Но теперь я был сломленным, необратимо травмированным и искалеченным в самых дальних глубинах моего существа, и даже сейчас, когда я пишу это сорок лет спустя, я знаю, насколько непрочно мое душевное равновесие и здоровье.

Я узнал совсем немногое о Киттискаре и моей семье и о проклятии, наложенном на них столетия назад предком Конрада Вейна, столь же злым, как и он сам, которого он, видимо, взял себе за образец для подражания, и я только благодарил Бога за то, что остался жив по великой благодати или по милости фортуны. Киттискар-Холл, деревня и окрестные земли были отняты у моей семьи; коварством и дьявольскими уловками Вейны одержали победу — царство после царства утонченного террора, они преследовали, развращали и сживали со свету каждого мужского потомка Монмутов, включая и моего отца, пока, наконец, Конрад Вейн не отыскал, соблазнил и заманил в ловушку меня, даже из могилы.

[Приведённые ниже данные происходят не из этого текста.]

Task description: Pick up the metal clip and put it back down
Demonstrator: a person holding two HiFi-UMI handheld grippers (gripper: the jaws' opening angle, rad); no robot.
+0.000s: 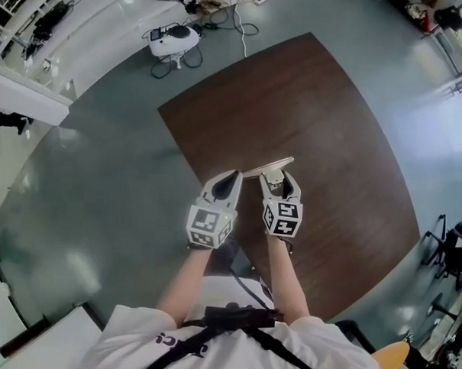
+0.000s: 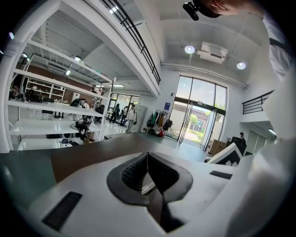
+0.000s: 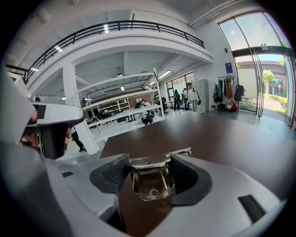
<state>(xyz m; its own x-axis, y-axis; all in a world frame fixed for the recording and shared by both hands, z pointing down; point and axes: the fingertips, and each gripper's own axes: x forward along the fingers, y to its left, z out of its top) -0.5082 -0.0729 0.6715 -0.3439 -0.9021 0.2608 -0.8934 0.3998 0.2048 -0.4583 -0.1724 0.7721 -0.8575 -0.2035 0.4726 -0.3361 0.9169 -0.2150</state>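
Ends of the shiny sprung metal clip [image 3: 150, 178] hid behind the right gripper's [image 3: 150, 163] clamping ribbed pads [image 3: 111, 173]. Left gripper [image 2: 148, 159], at its nine o'clock, pinched shut.

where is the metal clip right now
In the head view the metal clip is at the middle of the brown table, gripped by the right hand-held gripper, the left hand-held gripper close beside.
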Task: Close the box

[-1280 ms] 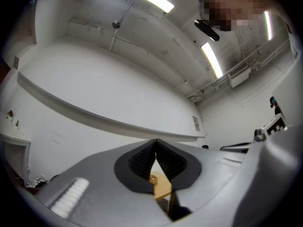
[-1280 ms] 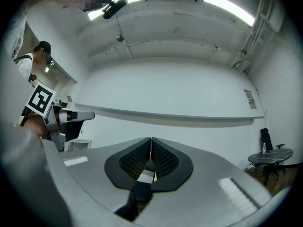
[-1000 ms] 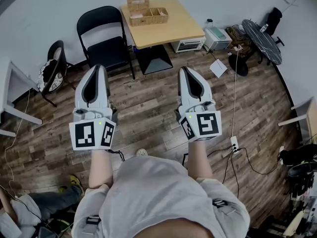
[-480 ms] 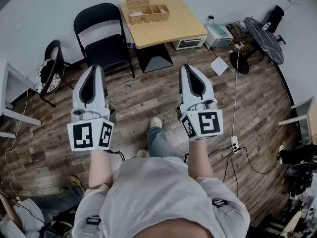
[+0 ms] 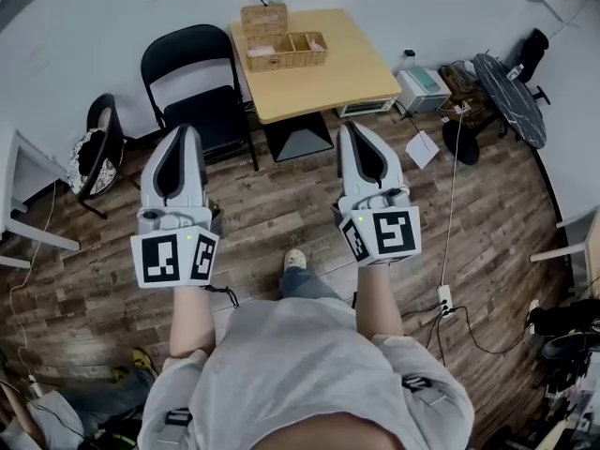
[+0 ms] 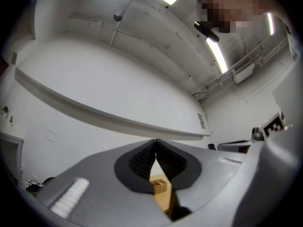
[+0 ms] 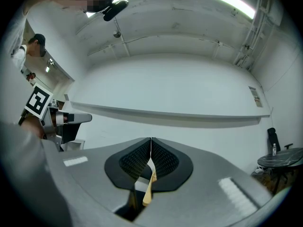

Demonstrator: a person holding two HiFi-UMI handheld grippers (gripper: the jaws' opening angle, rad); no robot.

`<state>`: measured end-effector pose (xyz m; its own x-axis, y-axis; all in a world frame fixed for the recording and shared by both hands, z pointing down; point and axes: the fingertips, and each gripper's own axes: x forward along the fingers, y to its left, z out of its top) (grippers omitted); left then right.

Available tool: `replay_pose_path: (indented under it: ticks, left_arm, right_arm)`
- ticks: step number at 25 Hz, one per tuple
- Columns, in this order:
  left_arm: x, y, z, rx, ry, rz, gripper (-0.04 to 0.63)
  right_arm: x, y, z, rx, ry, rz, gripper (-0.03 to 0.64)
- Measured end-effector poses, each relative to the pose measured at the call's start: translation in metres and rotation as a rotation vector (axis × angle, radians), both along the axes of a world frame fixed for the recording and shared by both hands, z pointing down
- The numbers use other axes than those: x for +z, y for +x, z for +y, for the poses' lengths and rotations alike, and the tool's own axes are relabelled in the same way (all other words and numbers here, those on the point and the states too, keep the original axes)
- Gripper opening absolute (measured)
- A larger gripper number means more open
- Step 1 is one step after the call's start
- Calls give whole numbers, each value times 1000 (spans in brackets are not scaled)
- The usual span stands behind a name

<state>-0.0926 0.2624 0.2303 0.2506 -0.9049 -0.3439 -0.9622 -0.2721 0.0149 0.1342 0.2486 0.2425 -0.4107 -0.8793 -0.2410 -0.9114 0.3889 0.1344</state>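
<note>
Box (image 5: 284, 47) nearer now, on table (image 5: 328, 78) well ahead of left claw (image 5: 184, 131) and right claw (image 5: 356, 127); both shut, empty

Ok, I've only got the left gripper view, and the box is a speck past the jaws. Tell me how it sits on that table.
Observer: In the head view the box sits at the far left corner of the table, with its lid standing up open at the back.
Operator: Now give me the right gripper.
Observer: The right gripper is shut and empty. It is over the floor, short of the table and level with the left gripper.
Operator: Report anything next to the table.
Observer: A chair stands close by its left side.
</note>
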Motion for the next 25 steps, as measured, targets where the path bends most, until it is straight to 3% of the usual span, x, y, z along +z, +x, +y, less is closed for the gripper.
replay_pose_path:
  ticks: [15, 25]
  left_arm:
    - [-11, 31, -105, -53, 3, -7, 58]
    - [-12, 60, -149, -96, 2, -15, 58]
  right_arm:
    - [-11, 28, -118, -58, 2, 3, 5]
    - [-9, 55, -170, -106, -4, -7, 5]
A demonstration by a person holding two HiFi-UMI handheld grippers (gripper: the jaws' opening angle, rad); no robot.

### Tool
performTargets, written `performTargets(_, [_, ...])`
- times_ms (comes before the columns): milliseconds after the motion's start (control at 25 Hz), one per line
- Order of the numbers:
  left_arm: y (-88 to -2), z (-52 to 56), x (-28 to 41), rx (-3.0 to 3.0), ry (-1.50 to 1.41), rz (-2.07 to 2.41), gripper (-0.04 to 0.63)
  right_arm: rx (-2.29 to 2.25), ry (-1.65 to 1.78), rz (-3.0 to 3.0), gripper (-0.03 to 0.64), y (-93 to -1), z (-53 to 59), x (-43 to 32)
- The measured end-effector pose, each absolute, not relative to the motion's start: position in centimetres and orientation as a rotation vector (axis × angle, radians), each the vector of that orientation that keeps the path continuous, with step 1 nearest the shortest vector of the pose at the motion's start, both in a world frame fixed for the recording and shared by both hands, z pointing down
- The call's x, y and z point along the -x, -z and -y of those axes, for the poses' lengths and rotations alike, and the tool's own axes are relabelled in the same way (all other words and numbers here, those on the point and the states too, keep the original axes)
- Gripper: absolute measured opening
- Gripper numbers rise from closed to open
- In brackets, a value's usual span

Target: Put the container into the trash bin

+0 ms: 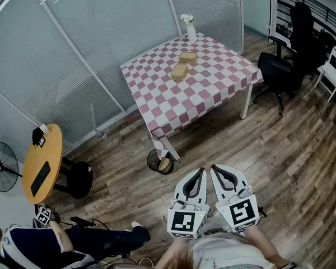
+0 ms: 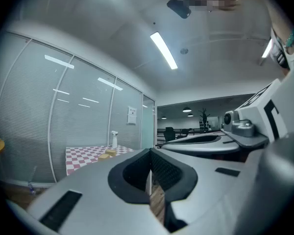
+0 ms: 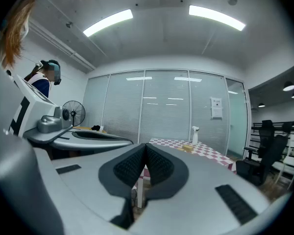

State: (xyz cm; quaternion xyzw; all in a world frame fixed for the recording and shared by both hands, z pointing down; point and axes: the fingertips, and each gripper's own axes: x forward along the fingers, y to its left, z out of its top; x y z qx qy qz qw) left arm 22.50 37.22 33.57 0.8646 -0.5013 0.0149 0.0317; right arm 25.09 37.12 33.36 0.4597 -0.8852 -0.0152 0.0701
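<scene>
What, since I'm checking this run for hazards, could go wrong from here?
1. Two tan containers lie close together on the checkered table, with a white spray bottle just behind; a reach might grab the wrong one or tip the bottle.
2. The trash bin sits low by the table leg and seems to hold something already; a dropped container could miss.
3. The left gripper and right gripper are both shut and must open first.

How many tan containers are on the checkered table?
2. One container lies near the white spray bottle; the other is beside it, nearer the camera. None seems hidden.
</scene>
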Motion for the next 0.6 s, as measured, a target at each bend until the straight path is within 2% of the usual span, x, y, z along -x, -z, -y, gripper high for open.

Все это я выяснил и сложил воедино очень нескоро, шаг за шагом, в течение многих месяцев — поскольку сначала я вообще не мог ни говорить, ни думать об этих вещах, а позже каноник отказывался рассказывать то немногое, что знал сам, опасаясь, что это вновь расстроит мой рассудок и разрушит мое здоровье навеки.

Такой добрый, мужественный и простой, он был мне верным другом и настоящим спасителем. Теми силами и душевным спокойствием, которые ко мне вернулись и остаются по сей день, я обязан ему и его бескорыстным, искренним молитвам. Я выжил. Все призраки, преследовавшие меня, исчезли и никогда не возвращались.

И лишь время от времени я тревожился о мальчике, чье отчаяние и горе, я чувствовал, я не утишил, однако, несмотря ни на что, он ушел окончательно и больше не появлялся. Но очень постепенно даже он начал тускнеть в моих мыслях, и в конце концов я перестал думать о нем.

Сэр Лайонел и леди Куинсбридж несколько раз ездили на север навестить меня, а в самом конце года увезли меня с собой в Пайр, где я оставался, выздоравливающий и слабый, много месяцев, всецело положившись на их добросердечие и глубоко, смиренно осознавая, как мне повезло.

В конце концов я занялся под руководством сэра Лайонела изучением права, и это стало для меня в дальнейшем хорошей профессией. Я так никогда и не женился, не нашел в себе уверенности и сил, чтобы обрести ту счастливую семью, которая являлась мне в воображении в Киттискаре, и таким образом, я — последний из Монмутов, с моей смертью род угаснет, как угасли и Вейны; не будет ни выживших, ни победителей, проклятие, зло и преследования завершатся окончательно, и мир без всех нас станет лучше.

Я никогда не возвращался в Киттискар и не знал о нем ничего с того самого рассвета, когда меня, полумертвого, вынесли из часовни. Что случилось с Холлом, кто забрал его себе и забрал ли вообще кто-нибудь, — у меня нет никакого желания это выяснять.

Сэр Лайонел и леди Куинсбридж из-за болезни сэра Лайонела уехали за границу к Средиземному морю, и Пайр был продан. Время от времени я навещал их, пока они были живы. Сначала умер он, а потом, совсем недавно, и она. Возможно, если бы я когда-нибудь и мог на ком-то жениться, то это была бы Виола Куинсбридж, но она была всецело предана памяти покойного мужа, и между нами никогда ничего не было сказано.

Теперь я совсем один. Минувшие сорок лет я прожил в страхе и никогда не говорил об этом. Только теперь наконец я сподвигнулся написать это и снять таким образом бремя с моих плеч.

Но я, разумеется, не рассчитывал ни на ту долгую жизнь, ни на те относительные безопасность и довольство, которые были мне дарованы и за которые я всем сердцем возношу благодарение Богу.

Джеймс Монмут

Постскриптум

История сэра Джеймса Монмута ярко запечатлелась у меня в памяти. На следующий день после того, как я ее прочел, я едва мог сосредоточиться на работе и несколько раз ловил себя на том, что, застыв неподвижно, смотрю в никуда, а перед моим мысленным взором разворачиваются в подробностях ее события.